Return the whole listing unchanged. Drop the images.

# [Information supplied]
▬▬▬▬▬▬

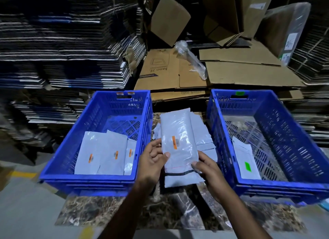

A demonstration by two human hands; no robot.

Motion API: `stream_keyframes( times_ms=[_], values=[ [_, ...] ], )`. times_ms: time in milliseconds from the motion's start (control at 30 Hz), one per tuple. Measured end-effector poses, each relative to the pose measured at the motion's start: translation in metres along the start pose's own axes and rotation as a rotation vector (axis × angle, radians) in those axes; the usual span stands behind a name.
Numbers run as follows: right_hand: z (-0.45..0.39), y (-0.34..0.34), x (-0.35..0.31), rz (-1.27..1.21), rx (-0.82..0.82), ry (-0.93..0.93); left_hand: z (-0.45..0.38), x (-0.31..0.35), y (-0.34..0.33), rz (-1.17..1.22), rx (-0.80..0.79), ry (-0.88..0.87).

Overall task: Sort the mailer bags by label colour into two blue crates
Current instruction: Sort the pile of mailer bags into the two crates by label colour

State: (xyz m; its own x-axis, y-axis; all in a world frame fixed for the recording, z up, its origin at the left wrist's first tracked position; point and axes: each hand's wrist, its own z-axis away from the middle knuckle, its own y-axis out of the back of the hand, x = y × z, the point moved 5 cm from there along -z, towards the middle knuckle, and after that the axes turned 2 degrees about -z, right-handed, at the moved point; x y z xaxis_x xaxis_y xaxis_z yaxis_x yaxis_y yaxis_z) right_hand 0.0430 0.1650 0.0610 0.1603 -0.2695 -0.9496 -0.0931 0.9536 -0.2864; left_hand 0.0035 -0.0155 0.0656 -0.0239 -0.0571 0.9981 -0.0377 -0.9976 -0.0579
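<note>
A grey mailer bag with an orange label is held up between the two crates. My left hand grips its left edge, thumb on top. My right hand pinches its lower right corner. Under it lies a pile of grey mailer bags on the marbled surface. The left blue crate, tagged orange at its far rim, holds three bags with orange labels. The right blue crate, tagged green at its far rim, holds one bag with a green label.
The crates stand on a dark marbled sheet over a grey floor with yellow marks. Behind them rise stacks of flattened cartons, loose brown cardboard and a clear plastic wrap.
</note>
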Motion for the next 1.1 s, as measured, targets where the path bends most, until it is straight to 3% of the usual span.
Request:
stream_keyframes(
  times_ms=[133, 267, 367, 467, 533, 633, 733, 800, 900, 967, 1100],
  values=[
    [-0.005, -0.003, -0.009, 0.157, -0.006, 0.072, -0.003, -0.005, 0.004, -0.128, -0.019, -0.028],
    [-0.025, 0.018, -0.027, 0.830, 0.057, 0.268, -0.002, 0.001, 0.018, -0.377, 0.076, -0.120],
    [-0.040, 0.018, -0.047, 1.213, -0.041, 0.331, -0.002, 0.018, 0.031, -0.759, 0.135, -0.379],
    [-0.051, -0.004, -0.065, 1.403, -0.178, 0.420, -0.008, 0.025, 0.034, -1.021, -0.015, -0.488],
    [-0.057, -0.021, -0.076, 1.480, -0.185, 0.518, -0.009, 0.028, 0.040, -1.055, -0.067, -0.525],
    [-0.064, -0.037, -0.089, 1.428, 0.040, 0.720, -0.007, 0.033, 0.069, -0.761, 0.110, -0.396],
    [-0.066, -0.060, -0.074, 1.111, 0.178, 0.747, -0.007, 0.026, 0.115, -0.564, 0.360, -0.217],
    [-0.071, -0.088, -0.041, 0.980, 0.044, 0.613, -0.010, 0.014, 0.153, -0.436, 0.539, -0.092],
    [-0.076, -0.129, 0.023, 1.085, -0.220, 0.389, -0.019, -0.007, 0.206, -0.294, 0.733, 0.081],
    [-0.079, -0.146, 0.058, 1.091, -0.250, 0.342, -0.031, -0.010, 0.220, -0.381, 0.711, 0.158],
    [-0.081, -0.166, 0.095, 1.154, -0.137, 0.484, -0.055, -0.010, 0.227, -0.670, 0.562, 0.259]
  ],
)
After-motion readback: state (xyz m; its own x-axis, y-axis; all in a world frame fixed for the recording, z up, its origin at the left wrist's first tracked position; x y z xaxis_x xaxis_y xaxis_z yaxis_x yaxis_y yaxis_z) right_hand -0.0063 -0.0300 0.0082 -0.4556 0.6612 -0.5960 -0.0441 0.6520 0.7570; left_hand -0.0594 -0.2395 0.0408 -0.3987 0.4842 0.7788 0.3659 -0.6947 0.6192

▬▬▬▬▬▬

# [Solution for this task]
A demonstration by two human hands; no robot.

Motion API: `stream_keyframes( times_ms=[_], values=[ [_, ...] ], )`. times_ms: time in milliseconds from the motion's start (control at 30 Hz), one per tuple. Measured end-effector poses, each relative to the pose measured at the motion's start: translation in metres along the start pose's own axes and rotation as a rotation vector (axis × angle, radians) in those axes; the usual span stands behind a name.
Numbers run as follows: right_hand: z (-0.45..0.39), y (-0.34..0.34), x (-0.35..0.31), rz (-1.27..1.21), rx (-0.82..0.82), ry (-0.93..0.93); left_hand: z (-0.45..0.38), x (-0.31..0.35), y (-0.34..0.33), rz (-1.17..1.22), rx (-0.80..0.79), ry (-0.88..0.87).

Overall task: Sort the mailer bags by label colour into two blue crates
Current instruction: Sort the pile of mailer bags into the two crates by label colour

State: (xyz m; its own x-axis, y-axis; all in a world frame fixed for the recording, z up, its origin at the left wrist's first tracked position; point and axes: each hand's wrist, its own z-axis away from the middle knuckle, its own y-axis out of the back of the hand, x = y × z, the point moved 5 cm from there along -z, towards the middle knuckle, and after that the axes turned 2 degrees about -z, right-handed, at the moved point; x y z xaxis_x xaxis_y xaxis_z yaxis_x yaxis_y yaxis_z) right_hand 0.0430 0.1650 0.0610 0.1603 -0.2695 -0.9496 -0.0931 0.9536 -0.2864; left_hand 0.0035 -0.0155 0.0656 -0.0239 -0.0571 0.9981 -0.0377 -0.9976 -0.0579
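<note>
A grey mailer bag with an orange label is held up between the two crates. My left hand grips its left edge, thumb on top. My right hand pinches its lower right corner. Under it lies a pile of grey mailer bags on the marbled surface. The left blue crate, tagged orange at its far rim, holds three bags with orange labels. The right blue crate, tagged green at its far rim, holds one bag with a green label.
The crates stand on a dark marbled sheet over a grey floor with yellow marks. Behind them rise stacks of flattened cartons, loose brown cardboard and a clear plastic wrap.
</note>
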Motion for the next 1.1 s, as measured, targets where the path bends most, until it is straight to 3% of the usual span.
Request:
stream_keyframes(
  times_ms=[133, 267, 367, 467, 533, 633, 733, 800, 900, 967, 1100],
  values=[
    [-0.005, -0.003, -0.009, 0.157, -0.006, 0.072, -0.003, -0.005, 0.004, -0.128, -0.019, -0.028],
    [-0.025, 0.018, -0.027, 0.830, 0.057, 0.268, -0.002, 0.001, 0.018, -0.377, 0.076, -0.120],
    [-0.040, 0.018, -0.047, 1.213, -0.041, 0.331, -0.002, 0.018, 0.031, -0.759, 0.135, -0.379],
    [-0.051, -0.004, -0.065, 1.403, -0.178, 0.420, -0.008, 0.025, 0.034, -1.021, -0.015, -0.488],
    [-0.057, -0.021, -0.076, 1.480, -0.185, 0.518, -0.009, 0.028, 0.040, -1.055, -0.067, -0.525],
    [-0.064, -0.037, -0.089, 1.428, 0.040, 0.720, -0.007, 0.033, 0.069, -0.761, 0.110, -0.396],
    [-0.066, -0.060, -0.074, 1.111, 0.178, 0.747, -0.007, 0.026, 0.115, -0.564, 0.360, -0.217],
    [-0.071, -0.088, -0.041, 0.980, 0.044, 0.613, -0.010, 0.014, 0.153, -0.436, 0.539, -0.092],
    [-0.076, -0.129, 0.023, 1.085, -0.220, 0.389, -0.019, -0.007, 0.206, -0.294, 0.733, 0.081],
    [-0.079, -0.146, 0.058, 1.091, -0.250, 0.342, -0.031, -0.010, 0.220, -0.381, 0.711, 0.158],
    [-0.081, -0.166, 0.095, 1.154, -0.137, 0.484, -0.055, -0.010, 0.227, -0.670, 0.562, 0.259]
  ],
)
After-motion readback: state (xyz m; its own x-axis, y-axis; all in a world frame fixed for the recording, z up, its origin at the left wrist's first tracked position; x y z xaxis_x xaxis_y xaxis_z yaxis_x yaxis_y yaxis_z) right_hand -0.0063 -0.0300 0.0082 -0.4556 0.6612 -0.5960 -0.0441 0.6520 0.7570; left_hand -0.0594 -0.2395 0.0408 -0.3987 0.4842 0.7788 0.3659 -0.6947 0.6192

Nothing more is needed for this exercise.